**TASK BRIEF**
Line by line, transcribe the data below exactly and pass over the images.

**DATA SECTION**
◇ ◇ ◇
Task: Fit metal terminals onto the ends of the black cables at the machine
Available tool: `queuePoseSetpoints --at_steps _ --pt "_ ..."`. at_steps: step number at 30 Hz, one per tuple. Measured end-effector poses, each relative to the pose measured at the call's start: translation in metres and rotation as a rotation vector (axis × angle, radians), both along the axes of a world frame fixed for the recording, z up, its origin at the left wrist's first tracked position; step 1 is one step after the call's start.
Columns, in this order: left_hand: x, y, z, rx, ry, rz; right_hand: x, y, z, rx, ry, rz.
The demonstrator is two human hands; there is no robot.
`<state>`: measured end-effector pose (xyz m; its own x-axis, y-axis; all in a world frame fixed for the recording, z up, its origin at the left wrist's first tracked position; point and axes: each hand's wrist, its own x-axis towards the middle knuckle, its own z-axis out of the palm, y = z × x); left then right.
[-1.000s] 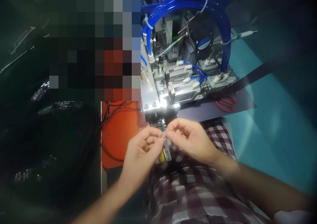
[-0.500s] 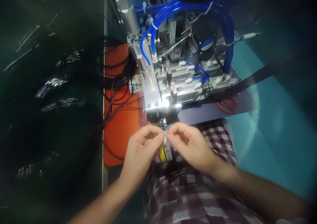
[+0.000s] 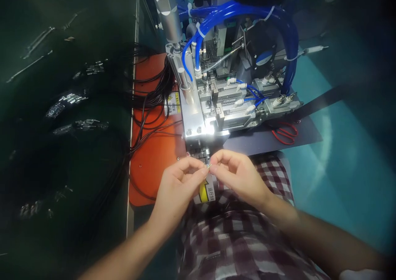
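My left hand (image 3: 179,183) and my right hand (image 3: 239,174) meet fingertip to fingertip above my lap, thumb and forefinger pinched on each. A tiny, thin, pale part (image 3: 208,167) shows between the two pinches; it is too small to name, and the fingertips cover most of it. Just beyond the fingers lies the front end of a metal machine (image 3: 198,125), with a small dark track (image 3: 199,152) jutting toward me. Below the hands is a white and yellow label (image 3: 206,192) with printed characters.
An orange base plate (image 3: 154,148) carries black cables (image 3: 151,102) left of the machine. Blue air tubes (image 3: 241,13) arch over it. Red-handled scissors (image 3: 284,133) lie on a dark sheet at right. Several small shiny metal pieces (image 3: 72,98) lie on the dark green surface at far left.
Both hands stay pinched together in nearly the same place, with small fingertip shifts. The tiny part sits at a slightly different angle. The view has shifted a little, moving the machine rightward.
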<state>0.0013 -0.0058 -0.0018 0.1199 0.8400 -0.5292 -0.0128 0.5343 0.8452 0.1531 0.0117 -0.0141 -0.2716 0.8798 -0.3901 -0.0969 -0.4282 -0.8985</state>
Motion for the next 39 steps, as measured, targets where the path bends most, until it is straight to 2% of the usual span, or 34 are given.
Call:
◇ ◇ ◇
**YOUR SOLUTION**
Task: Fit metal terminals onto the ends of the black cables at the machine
Available tool: `queuePoseSetpoints --at_steps _ --pt "_ ..."`. at_steps: step number at 30 Hz, one per tuple. Measured end-effector poses, each relative to the pose measured at the call's start: translation in metres and rotation as a rotation vector (axis × angle, radians), both along the axes of a world frame fixed for the recording, z up, its origin at the left wrist's first tracked position; step 1 is one step after the call's start.
Columns, in this order: left_hand: x, y, z, rx, ry, rz; right_hand: x, y, z, rx, ry, rz.
The demonstrator is two human hands; there is no robot.
`<state>`: measured end-effector pose (xyz m; its own x-axis, y-axis; all in a world frame fixed for the recording, z up, its origin at the left wrist's first tracked position; point and axes: each hand's wrist, its own x-axis towards the middle knuckle, its own z-axis out of the palm, y = z × x); left then right.
[-1.000s] 
[-0.500s] 
[+0.000s] 
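My left hand (image 3: 179,183) and my right hand (image 3: 239,174) meet fingertip to fingertip above my lap, thumb and forefinger pinched on each. A tiny, thin, pale part (image 3: 208,167) shows between the two pinches; it is too small to name, and the fingertips cover most of it. Just beyond the fingers lies the front end of a metal machine (image 3: 198,125), with a small dark track (image 3: 199,152) jutting toward me. Below the hands is a white and yellow label (image 3: 206,192) with printed characters.
An orange base plate (image 3: 154,148) carries black cables (image 3: 151,102) left of the machine. Blue air tubes (image 3: 241,13) arch over it. Red-handled scissors (image 3: 284,133) lie on a dark sheet at right. Several small shiny metal pieces (image 3: 72,98) lie on the dark green surface at far left.
Both hands stay pinched together in nearly the same place, with small fingertip shifts. The tiny part sits at a slightly different angle. The view has shifted a little, moving the machine rightward.
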<state>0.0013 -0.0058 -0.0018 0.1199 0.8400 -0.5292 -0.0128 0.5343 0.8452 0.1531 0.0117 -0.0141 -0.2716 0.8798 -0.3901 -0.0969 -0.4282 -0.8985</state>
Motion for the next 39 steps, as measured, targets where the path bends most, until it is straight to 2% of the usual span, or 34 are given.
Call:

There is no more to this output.